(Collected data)
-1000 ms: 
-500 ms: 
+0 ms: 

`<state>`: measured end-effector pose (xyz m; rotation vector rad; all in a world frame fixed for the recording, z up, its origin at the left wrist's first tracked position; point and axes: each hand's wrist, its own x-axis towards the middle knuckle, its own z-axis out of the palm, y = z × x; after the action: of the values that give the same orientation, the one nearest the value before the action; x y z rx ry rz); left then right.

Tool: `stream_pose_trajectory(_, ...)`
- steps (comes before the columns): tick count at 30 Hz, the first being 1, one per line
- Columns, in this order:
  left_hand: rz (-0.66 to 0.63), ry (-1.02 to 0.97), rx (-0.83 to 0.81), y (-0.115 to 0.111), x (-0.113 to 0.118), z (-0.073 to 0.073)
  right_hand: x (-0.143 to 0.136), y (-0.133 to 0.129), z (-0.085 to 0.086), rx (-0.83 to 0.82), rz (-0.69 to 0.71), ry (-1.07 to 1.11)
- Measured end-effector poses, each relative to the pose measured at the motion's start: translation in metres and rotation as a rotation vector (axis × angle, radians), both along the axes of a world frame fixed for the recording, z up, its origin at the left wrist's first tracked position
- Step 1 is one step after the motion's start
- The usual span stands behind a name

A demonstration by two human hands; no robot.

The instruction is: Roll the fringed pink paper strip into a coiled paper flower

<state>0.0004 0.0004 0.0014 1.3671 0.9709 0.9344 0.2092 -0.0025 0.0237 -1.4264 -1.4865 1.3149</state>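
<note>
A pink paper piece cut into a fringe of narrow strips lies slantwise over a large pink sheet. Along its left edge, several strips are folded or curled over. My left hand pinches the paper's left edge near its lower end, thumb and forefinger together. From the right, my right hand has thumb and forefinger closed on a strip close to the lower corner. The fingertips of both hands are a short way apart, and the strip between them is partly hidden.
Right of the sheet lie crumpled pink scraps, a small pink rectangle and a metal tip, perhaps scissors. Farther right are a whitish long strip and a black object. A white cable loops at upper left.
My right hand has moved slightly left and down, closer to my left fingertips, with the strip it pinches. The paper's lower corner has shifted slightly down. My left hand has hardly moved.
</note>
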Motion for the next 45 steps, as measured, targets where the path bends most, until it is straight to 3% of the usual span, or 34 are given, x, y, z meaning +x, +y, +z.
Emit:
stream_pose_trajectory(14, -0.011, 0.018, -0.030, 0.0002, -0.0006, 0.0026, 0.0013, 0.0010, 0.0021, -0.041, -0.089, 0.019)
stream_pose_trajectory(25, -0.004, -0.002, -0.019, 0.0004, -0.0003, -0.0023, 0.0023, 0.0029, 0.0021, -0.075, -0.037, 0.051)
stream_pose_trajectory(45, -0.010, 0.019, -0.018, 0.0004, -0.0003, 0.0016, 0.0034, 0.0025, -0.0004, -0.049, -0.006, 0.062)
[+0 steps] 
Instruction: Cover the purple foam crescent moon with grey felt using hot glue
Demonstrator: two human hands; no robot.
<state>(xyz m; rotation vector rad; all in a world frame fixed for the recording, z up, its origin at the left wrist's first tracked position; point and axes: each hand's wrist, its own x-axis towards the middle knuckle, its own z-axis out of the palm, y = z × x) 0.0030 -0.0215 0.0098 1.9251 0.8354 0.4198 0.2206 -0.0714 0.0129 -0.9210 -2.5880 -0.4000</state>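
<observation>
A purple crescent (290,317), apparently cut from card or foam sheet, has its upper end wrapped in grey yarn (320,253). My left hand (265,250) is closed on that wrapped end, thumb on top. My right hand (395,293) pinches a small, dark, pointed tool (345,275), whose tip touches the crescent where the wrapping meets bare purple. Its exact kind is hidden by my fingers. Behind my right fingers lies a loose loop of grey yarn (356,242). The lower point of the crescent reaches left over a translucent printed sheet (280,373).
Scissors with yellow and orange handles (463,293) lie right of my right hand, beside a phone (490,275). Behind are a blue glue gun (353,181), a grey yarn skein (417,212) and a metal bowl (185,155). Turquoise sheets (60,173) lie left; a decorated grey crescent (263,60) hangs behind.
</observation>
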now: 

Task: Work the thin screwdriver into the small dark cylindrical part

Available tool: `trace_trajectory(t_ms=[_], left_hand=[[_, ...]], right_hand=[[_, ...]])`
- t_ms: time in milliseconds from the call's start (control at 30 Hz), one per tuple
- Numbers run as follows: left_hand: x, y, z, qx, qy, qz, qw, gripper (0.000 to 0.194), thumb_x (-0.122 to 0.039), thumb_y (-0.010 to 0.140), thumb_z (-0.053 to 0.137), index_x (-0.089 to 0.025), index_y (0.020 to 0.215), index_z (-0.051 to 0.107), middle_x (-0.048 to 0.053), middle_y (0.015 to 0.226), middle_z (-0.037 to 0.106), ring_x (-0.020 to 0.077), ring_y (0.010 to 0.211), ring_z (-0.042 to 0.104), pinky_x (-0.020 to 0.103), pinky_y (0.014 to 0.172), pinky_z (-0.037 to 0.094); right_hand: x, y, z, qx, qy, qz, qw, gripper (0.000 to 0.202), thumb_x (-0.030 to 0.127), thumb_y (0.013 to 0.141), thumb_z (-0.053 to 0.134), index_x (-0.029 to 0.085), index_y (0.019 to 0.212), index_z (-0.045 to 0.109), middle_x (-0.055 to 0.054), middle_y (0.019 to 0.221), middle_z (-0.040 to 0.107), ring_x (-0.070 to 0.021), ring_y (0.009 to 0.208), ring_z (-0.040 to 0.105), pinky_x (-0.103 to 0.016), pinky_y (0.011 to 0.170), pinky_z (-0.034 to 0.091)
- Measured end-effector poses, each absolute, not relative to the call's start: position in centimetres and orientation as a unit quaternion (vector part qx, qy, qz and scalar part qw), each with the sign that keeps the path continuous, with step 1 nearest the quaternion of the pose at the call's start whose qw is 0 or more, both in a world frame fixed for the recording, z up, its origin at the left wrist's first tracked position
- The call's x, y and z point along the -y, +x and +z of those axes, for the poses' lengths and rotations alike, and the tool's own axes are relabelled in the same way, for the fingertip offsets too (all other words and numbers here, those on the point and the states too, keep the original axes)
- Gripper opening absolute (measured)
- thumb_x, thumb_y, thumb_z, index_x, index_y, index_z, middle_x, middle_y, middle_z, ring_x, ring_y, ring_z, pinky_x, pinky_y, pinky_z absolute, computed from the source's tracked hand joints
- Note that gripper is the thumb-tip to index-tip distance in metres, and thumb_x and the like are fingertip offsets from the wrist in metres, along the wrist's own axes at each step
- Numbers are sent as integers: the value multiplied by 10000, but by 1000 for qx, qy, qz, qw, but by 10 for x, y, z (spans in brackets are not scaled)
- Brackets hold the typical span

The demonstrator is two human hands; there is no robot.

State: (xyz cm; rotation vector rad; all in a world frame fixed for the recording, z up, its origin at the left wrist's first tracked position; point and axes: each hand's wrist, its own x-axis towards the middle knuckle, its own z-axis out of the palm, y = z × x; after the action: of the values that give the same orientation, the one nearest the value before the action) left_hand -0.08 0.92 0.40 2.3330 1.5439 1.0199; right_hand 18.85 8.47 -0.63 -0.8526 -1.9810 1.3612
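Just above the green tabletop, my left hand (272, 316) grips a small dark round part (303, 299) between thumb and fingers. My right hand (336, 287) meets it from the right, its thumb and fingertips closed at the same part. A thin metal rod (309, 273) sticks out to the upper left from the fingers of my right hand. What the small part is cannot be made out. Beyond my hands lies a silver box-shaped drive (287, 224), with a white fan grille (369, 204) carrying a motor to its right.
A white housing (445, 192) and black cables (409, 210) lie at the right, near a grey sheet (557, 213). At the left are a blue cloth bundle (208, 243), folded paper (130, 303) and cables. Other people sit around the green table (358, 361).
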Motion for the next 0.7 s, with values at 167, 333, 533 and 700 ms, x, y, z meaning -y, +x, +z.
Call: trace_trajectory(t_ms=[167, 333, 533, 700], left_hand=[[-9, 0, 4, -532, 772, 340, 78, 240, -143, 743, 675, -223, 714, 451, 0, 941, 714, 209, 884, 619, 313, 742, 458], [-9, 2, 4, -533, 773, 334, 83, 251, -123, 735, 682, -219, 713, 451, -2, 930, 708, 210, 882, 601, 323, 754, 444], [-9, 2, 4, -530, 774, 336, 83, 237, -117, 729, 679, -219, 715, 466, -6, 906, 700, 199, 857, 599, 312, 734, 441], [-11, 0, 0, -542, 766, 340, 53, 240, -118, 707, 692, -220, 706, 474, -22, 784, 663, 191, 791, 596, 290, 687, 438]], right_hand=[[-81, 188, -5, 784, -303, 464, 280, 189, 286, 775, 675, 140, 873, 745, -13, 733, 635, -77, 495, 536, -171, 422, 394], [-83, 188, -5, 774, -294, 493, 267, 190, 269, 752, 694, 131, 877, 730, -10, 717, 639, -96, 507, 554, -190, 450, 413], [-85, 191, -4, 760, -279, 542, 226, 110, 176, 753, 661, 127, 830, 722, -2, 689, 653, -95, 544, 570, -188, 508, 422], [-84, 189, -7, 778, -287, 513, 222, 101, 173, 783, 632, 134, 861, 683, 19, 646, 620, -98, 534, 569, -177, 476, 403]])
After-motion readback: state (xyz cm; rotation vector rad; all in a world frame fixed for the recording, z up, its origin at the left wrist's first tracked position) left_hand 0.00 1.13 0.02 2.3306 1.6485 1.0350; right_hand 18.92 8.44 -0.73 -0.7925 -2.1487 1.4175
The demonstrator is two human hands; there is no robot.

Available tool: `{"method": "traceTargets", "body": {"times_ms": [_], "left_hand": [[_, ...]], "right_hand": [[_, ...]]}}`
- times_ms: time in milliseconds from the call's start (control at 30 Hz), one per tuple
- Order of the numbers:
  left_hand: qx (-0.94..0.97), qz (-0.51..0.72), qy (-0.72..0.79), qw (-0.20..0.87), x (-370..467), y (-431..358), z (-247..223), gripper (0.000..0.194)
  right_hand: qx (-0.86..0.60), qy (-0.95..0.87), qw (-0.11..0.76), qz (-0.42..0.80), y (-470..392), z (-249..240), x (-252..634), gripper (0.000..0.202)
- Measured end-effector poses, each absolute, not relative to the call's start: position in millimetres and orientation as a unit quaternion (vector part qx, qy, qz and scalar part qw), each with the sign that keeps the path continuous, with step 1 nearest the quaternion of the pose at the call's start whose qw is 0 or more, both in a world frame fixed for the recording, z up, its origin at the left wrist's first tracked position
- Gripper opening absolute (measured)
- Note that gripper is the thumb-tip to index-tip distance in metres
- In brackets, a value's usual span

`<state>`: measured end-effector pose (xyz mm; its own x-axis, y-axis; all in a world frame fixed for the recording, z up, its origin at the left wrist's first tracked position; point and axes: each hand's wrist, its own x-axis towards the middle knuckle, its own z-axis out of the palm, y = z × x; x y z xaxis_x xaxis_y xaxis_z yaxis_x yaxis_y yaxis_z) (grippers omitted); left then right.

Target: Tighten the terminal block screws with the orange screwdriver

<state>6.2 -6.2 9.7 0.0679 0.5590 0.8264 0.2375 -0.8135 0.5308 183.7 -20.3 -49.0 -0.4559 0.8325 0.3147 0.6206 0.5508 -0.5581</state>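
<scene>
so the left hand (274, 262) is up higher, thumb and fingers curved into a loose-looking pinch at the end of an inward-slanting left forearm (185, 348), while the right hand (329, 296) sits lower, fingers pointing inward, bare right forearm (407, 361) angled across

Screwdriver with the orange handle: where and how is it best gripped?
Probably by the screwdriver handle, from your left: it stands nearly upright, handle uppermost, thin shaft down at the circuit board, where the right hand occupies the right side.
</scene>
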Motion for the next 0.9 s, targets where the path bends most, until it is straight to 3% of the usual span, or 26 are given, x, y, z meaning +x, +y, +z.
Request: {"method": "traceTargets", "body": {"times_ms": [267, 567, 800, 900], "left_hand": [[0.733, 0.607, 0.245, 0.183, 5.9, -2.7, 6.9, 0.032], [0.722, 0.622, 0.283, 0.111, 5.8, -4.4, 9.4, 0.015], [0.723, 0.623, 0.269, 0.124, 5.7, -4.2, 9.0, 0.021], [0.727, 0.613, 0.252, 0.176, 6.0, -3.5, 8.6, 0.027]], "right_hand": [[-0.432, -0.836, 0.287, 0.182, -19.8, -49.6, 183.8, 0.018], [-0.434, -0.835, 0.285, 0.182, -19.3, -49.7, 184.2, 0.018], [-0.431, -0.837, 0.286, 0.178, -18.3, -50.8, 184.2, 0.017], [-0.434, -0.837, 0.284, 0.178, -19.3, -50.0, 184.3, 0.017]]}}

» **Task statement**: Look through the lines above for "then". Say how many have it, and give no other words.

» **Response area**: 2